Beispielhaft zeigte sich das im ersten Satz, in den ein zunächst ganz leises Trommelmotiv mit einer banalen Melodie einbricht. Diese werden (als wäre es der Bolero, von Mahler komponiert) in einer grandiosen Steigerung bis zum kriegerischen Inferno gesteigert. Die Passage wurde als "Invasion" berühmt.
Doch selten einmal ist diese Musik vom kaum hörbaren Pianissimo bis zum finalen Ausbruch in einer solch dynamischen Bandbreite, als derart packende Steigerung zu erleben. Die langen Passagen falscher Idylle und trauriger Verlorenheit vor allem im dritten Satz formt Järvi dagegen mit der Ruhe eines geduldigen Modellierers.
Dies alles ist nur möglich, weil er mit dem hr-Sinfonieorchesters einen hervorragenden Klangkörper mit insbesondere tollen Bläsern zur Verfügung hat. Dass die Blechbläser beim Finale noch ermüdungsfrei mit vollem, geformtem Fortissimo agieren konnten, verdient Bewunderung.

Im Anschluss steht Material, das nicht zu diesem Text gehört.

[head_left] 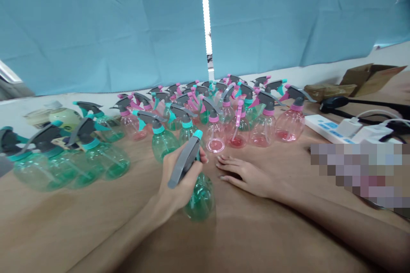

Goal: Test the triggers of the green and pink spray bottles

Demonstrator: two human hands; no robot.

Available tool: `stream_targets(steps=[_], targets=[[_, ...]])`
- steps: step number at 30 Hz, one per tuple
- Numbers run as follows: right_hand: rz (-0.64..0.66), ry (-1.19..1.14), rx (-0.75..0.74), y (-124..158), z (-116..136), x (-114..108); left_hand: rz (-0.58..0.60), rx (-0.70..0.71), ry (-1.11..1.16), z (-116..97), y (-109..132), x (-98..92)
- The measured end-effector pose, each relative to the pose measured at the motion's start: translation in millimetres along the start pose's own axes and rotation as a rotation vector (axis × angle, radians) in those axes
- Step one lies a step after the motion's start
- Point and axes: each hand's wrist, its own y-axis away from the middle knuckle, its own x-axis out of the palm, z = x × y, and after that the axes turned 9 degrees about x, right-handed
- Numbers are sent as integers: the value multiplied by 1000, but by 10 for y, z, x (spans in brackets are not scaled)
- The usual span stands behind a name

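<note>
My left hand (pixel 179 181) is wrapped round a green spray bottle (pixel 200 198) with a grey trigger head and a teal nozzle; the bottle is tilted and its base rests on the wooden table (pixel 96 213). My right hand (pixel 245 172) lies flat on the table just right of the bottle, fingers stretched out and holding nothing. Right behind both hands stands a crowd of several green spray bottles (pixel 163 140) and pink spray bottles (pixel 288 121).
More green bottles (pixel 96 158) lie at the left. A white power strip (pixel 339 130) with plugs and cables sits at the right, with a black device (pixel 336 103) and an open cardboard box (pixel 368 76) behind it. Blue curtains (pixel 112 25) hang at the back.
</note>
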Motion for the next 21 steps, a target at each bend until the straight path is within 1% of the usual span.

Eine perfekte Aufführung also? Als Einwand bleibt, dass Järvi vielleicht eine Spur zu kühl, zu routiniert wirkte. Das Gefühl, hier gehe es um alles, wollte sich nicht ganz einstellen. Dennoch: Der Jubel und die Standing Ovations waren hochverdient.
Und Radu Lupu, der große Pianist, der eingangs Beethovens fünftes Klavierkonzert spielte? Er erfüllte die (zu?) hohen Erwartungen nicht. Hätte Franz Schubert Klavierkonzerte geschrieben, dann wäre Lupu vermutlich sein bester Interpret. Feinste klangliche Differenzierungen im Mittelsatz des Emperor-Konzerts ließen die Klasse des 61-Jährigen ahnen. Doch in den Ecksätzen ließ er es an Kraft, rhythmischer Beständigkeit und technischer Klarheit fehlen.